--- PROBLEM STATEMENT ---
Give again, exactly as written, each line of the material below starting at the line that contains "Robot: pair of" and ending at the line that contains "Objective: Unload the". Both ends count, and no other line does.

▬▬▬▬▬▬▬▬▬▬

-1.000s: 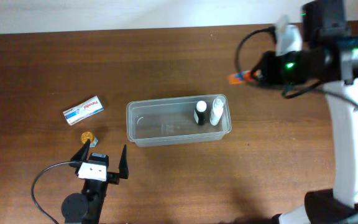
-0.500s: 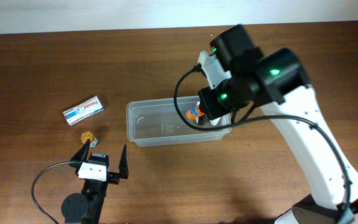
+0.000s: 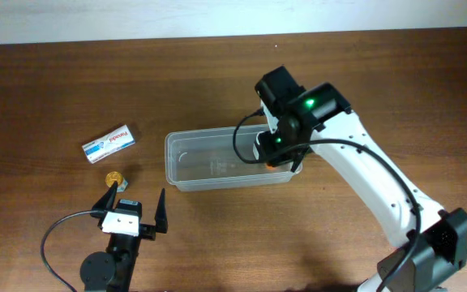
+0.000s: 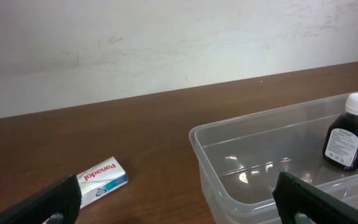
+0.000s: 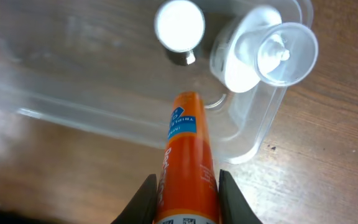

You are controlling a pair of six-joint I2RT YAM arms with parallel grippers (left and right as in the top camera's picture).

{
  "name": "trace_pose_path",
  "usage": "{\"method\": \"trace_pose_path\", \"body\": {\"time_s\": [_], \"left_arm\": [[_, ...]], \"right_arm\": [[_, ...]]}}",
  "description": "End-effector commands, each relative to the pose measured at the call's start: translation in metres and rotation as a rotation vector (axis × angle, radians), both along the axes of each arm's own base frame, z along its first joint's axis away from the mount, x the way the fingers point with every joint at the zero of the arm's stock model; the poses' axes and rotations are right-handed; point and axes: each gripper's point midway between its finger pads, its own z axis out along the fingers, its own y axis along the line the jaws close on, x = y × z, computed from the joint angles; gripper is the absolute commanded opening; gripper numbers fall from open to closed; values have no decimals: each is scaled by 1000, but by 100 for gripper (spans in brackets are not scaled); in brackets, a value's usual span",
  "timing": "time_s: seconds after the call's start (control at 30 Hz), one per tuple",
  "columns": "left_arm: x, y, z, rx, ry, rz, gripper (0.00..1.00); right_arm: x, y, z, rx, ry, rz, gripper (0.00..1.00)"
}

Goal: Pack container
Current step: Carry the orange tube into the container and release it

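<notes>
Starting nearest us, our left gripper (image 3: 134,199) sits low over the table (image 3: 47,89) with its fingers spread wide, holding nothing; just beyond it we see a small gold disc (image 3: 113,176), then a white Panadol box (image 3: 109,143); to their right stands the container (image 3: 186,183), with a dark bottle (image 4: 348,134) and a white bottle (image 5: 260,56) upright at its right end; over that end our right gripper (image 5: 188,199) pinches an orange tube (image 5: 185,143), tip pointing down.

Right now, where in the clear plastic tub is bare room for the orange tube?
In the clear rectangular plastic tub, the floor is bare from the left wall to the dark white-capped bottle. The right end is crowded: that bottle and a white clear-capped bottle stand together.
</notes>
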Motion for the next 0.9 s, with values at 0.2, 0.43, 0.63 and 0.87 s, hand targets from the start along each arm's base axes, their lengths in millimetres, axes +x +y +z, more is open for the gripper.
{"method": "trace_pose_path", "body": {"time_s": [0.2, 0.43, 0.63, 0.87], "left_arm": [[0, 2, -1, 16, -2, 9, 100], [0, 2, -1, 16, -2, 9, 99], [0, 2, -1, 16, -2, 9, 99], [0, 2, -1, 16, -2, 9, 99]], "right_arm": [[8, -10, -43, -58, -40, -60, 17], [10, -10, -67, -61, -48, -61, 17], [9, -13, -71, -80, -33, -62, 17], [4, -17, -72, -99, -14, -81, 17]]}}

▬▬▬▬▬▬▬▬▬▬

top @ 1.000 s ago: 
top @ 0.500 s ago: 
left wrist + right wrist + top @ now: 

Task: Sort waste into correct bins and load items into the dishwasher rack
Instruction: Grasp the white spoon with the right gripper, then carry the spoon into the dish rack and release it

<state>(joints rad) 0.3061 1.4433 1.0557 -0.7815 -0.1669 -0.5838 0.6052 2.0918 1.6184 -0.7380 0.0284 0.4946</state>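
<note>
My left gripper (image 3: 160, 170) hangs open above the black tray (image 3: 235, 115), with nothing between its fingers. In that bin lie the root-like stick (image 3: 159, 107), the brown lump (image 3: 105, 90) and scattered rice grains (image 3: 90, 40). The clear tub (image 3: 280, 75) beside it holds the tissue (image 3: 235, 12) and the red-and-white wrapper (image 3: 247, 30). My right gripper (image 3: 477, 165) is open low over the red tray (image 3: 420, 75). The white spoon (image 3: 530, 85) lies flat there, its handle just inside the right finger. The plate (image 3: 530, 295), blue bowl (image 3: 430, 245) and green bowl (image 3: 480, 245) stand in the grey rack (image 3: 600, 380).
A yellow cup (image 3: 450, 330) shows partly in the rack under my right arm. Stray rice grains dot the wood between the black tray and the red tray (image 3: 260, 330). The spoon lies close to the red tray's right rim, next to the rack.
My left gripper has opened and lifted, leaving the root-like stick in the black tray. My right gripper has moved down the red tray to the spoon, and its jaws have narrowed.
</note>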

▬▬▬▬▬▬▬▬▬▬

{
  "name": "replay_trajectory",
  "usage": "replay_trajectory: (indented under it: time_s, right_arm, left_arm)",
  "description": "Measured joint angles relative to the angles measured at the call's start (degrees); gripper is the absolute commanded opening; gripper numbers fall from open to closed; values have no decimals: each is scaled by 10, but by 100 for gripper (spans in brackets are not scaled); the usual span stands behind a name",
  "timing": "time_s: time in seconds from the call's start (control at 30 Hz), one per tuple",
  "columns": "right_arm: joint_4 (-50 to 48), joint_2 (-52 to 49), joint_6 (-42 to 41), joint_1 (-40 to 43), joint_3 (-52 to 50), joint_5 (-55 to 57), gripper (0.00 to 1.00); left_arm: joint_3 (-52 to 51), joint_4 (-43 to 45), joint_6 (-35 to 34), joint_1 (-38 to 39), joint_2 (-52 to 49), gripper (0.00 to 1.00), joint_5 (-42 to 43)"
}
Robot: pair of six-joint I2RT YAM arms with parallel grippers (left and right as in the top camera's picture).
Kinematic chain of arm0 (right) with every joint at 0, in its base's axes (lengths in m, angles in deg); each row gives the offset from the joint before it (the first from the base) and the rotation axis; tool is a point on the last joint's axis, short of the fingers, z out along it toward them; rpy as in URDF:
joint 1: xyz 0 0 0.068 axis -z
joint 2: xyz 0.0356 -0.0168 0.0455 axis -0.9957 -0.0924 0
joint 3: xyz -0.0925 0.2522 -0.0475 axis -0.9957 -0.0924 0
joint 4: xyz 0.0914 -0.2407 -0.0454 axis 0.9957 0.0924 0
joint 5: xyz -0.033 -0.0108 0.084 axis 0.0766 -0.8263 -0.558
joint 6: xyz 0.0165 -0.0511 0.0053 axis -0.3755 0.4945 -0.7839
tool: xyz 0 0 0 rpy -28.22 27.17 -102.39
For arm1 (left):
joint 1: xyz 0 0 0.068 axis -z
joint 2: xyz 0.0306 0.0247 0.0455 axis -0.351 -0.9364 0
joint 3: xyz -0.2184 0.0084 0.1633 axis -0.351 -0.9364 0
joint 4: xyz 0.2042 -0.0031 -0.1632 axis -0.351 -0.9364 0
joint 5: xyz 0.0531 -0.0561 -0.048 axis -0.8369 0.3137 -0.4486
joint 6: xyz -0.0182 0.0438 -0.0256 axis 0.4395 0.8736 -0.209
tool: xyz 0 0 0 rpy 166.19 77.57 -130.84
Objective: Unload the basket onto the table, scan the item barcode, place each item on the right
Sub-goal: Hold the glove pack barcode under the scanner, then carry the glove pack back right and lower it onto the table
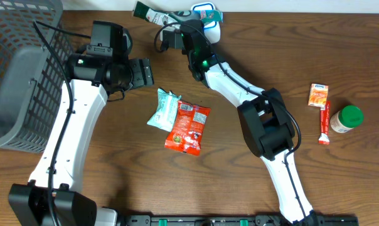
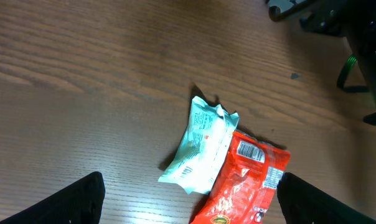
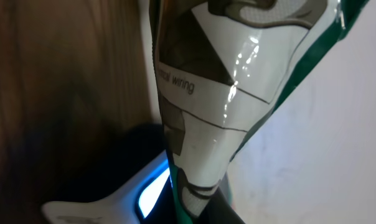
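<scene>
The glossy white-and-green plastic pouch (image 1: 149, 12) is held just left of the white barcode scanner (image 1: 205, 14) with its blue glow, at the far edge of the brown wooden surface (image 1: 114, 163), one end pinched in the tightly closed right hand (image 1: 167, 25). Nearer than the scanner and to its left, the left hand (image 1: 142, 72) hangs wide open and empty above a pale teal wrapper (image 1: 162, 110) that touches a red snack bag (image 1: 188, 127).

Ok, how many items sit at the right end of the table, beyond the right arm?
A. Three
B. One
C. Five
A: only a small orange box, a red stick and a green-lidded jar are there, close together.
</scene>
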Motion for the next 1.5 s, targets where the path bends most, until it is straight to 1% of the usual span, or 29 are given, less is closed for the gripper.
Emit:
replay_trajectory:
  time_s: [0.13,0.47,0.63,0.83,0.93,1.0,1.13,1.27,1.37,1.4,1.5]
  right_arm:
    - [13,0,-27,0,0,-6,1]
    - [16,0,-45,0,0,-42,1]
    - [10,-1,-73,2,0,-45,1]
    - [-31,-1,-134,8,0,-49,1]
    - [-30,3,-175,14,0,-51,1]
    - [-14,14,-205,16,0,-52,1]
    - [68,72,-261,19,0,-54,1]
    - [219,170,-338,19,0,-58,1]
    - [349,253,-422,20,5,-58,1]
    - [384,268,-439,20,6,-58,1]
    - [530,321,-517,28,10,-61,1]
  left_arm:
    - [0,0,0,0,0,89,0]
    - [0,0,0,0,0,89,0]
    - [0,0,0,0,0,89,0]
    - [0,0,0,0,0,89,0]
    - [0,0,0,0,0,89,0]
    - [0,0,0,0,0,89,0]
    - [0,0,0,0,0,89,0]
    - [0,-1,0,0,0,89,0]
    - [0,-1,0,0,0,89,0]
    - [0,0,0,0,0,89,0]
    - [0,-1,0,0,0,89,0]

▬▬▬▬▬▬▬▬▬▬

--- RESULT ---
Robot: pair of six-joint I2RT YAM arms with parallel grippers (left and right as in the top camera's picture).
Kinematic chain of arm0 (right) with every joint at 0, in its base's axes (lengths in m, angles in deg); each row gives the offset from the joint before it (the first from the base) and the rotation axis; tool is a point on the last joint's axis, short of the fingers, z out along it toward them; rpy as in URDF:
joint 1: xyz 0 0 0.068 axis -z
joint 2: xyz 0.0356 -0.0168 0.0455 axis -0.9957 -0.0924 0
joint 3: xyz -0.0925 0.2522 -0.0475 axis -0.9957 -0.0924 0
joint 4: xyz 0.0914 -0.2407 -0.0454 axis 0.9957 0.0924 0
joint 5: xyz -0.033 -0.0108 0.084 axis 0.0766 -0.8263 -0.558
joint 6: xyz 0.0165 -0.0511 0.0053 axis -0.3755 0.4945 -0.7839
tool: xyz 0 0 0 rpy -28.22 27.17 -102.39
For arm1 (left):
joint 1: xyz 0 0 0.068 axis -z
joint 2: xyz 0.0306 0.0247 0.0455 axis -0.351 -0.9364 0
joint 3: xyz -0.2184 0.0084 0.1633 axis -0.351 -0.9364 0
joint 4: xyz 0.2042 -0.0031 -0.1632 axis -0.351 -0.9364 0
joint 5: xyz 0.0531 -0.0561 -0.048 axis -0.8369 0.3137 -0.4486
joint 6: xyz -0.0182 0.0438 -0.0256 axis 0.4395 0.8736 -0.209
tool: xyz 0 0 0 rpy 166.19 77.57 -130.84
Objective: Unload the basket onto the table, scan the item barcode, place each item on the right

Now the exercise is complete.